The Start Point For A Custom Macro

Consider how a G71 rough turning or boring multiple repetitive cycle works on a Fanuc-controlled CNC turning center. The machine will assume that the cutting tool is positioned at the appropriate starting position prior to the G71 command (flush with the stock diameter in X and clear of the face in Z). Rough turning or boring will begin from this position. We can do the same thing with any custom macro. In fact, we can improve a bit upon this technique.

In the October 2008 Tech Talk column, we provided a custom macro for helically milling a counterbore. We’ll use this custom macro as the example for this technique. In the original version, we require the person using the macro to specify the X and Y location for the center of the counter-bored hole to be machined. Again, this was somewhat redundant. It is likely that the person using the custom macro will have already programmed the cutting tool to move to the center of the hole prior to calling the custom macro—at least for the first hole to machine.

Our suggestion requires that you understand two new things: First, the current position of the machine is constantly monitored with three system variables. #5001 monitors the current absolute X position, #5002 monitors the current absolute Y position and #5003 monitors the current absolute Z position. At any given time, for example, #5001 will contain the same value shown in the X-axis absolute position display.

Second, you must understand how a local variable is represented when its corresponding letter address argument is left out of the calling G65 command. In this case, the local variable is vacant—it has no value. The local variable representation for vacancy is #0. We can test for vacancy in the custom macro. If a given letter address argument is left out of the call statement, its corresponding local variable will be vacant—and we can make the custom macro use the current position as the position used by the custom macro.
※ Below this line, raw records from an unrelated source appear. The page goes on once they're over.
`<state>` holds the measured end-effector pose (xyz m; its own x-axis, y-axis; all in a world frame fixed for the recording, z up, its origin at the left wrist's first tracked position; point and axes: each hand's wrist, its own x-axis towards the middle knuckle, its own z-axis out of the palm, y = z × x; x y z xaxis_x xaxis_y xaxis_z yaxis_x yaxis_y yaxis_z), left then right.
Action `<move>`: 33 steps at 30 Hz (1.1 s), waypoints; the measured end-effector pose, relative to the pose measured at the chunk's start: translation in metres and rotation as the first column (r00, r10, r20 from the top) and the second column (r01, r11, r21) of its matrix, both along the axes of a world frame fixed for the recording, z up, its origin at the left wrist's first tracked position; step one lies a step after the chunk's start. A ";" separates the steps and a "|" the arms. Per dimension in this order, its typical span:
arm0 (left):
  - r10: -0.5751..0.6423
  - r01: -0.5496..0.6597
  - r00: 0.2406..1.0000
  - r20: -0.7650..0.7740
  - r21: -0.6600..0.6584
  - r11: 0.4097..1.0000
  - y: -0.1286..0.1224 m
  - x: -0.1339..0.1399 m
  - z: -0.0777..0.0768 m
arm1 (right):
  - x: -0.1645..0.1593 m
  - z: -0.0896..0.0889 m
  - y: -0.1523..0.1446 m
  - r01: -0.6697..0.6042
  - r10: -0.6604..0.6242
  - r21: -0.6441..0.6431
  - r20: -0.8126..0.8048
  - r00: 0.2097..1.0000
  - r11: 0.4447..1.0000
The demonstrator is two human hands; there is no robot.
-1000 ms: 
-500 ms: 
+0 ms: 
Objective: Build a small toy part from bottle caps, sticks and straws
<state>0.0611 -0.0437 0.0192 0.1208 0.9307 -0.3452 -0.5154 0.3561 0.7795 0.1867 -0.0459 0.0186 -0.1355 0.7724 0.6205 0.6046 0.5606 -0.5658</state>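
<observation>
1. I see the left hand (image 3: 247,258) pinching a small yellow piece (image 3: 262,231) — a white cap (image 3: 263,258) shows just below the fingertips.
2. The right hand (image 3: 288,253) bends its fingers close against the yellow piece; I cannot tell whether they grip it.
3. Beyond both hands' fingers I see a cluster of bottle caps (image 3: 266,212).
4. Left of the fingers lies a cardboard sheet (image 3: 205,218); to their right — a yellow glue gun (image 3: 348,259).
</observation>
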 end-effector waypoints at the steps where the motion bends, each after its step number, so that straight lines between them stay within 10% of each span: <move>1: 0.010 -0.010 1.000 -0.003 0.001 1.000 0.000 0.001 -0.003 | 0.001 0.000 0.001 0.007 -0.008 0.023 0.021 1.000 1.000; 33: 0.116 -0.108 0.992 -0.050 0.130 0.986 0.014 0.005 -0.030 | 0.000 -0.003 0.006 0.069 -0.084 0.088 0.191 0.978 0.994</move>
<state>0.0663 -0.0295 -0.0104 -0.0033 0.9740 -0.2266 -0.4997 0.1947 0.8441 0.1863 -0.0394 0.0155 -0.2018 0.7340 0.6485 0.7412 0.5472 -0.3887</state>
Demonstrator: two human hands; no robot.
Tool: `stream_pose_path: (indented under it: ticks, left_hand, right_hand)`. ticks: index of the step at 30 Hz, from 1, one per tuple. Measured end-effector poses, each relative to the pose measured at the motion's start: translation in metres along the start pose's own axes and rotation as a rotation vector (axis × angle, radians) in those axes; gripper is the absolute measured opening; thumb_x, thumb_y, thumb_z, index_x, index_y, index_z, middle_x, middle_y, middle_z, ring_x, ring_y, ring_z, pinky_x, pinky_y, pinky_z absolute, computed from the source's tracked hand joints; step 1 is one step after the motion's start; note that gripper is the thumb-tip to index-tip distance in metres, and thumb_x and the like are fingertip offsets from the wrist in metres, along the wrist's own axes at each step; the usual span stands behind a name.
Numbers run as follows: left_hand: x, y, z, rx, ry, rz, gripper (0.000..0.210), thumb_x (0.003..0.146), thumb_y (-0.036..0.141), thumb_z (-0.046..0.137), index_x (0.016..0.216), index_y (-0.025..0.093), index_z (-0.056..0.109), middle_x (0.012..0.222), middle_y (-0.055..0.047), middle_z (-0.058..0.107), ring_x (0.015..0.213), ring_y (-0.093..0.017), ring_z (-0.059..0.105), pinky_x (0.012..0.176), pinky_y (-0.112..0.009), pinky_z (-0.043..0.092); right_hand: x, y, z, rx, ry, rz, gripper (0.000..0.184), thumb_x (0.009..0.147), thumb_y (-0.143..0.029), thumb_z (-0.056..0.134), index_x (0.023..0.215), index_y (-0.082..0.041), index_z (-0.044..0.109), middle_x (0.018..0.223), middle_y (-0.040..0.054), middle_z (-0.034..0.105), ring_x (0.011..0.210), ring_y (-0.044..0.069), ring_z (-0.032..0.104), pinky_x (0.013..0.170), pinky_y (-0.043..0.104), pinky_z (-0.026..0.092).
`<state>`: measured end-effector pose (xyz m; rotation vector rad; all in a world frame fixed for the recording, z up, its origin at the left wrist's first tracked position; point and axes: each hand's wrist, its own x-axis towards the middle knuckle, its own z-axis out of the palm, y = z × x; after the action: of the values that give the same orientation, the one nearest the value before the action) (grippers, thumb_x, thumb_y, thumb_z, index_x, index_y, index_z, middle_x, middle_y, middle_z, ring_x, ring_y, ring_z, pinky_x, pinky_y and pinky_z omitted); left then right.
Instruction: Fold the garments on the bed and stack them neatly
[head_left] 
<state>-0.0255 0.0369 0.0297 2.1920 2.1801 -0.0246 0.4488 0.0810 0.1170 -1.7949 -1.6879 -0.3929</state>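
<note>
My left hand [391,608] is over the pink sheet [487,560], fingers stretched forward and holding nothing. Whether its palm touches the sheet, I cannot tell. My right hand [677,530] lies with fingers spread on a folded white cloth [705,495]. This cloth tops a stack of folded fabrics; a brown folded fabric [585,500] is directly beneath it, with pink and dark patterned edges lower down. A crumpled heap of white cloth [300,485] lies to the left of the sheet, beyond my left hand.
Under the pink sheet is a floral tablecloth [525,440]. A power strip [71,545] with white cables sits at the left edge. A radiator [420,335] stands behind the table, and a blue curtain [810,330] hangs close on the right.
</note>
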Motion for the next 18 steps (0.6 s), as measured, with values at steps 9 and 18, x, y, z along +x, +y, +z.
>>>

Here are the modified programs related to this application. Notice that X, Y and Z have been left out of the calling command in line N170 of the calling program O0001. We’re assuming that the cutting tool is centered on the hole to be helically milled in X and Y and 0.1 inch above the surface to be machined in Z.

O0001

N150 T03 M06 (Place cutter in spindle)

N155 G54 G90 S1000 M03

N160 G00 X3.0 Y3.0

N165 G43 H01 Z0.1 M08

N170 G65 P1000 D0.5 H2.0 T1.0 Q0.075 M1.0 F10.0

N175 G91 G28 Z0 M19

N180 M30

Here is the modified custom macro for this application:

O1000

IF[#24 NE #0] GOTO 2

#24=#5001 (Set current abs X position to #24)

N2 IF[#25 NE #0] GOTO 3

#24=#5002 (Set current abs Y position to #25)

N3 IF[#26 NE #0] GOTO 4

#26=#5003 – 0.1 (Set current abs Z position minus 01. to #26)

N4 IF [#13 EQ 0]GOTO 5 (Test milling style)

#105 = 3 (Climb milling)

GOTO 6

N5 #105 = 2 (Conventional milling)

N6G00 X#24 Y#25 (Move to hole center)

X[#24-#11/2+#20/2] (Move to start position in X)

Z[#26 +0.1] (Move to clearance position in Z)

G#105 I[#11/2-#20/2] Z#26 F#9 (Helical move to surface)

#100 = FUP[#7/#17] (Number of passes)

#101 = #7/#100 (Depth per pass)

#102 = 0-#101 (Current ending depth)

#103 = 1 (Counter)

N1 IF [#103 GT #100] GOTO 75 (Test if finished)

G#105 I[#11/2-#20/2] Z#102 F#9 (Make helical pass)

#102 = #102 -#101 (Step current ending depth)

#103 = #103 +1 (Step counter)

GOTO 1 (Go back to test)

N75 G#105 I[#11/2-#20/2] F#9 (Flatten bottom of hole)

G00 X#24 Z[#26+0.1] (Come out of hole in Z and to center in X)

M99

The objective of this technique is to eliminate redundancy and shorten the calling G65 command. As you can see, line N170 of the calling program is much shorter, containing three fewer letter address arguments.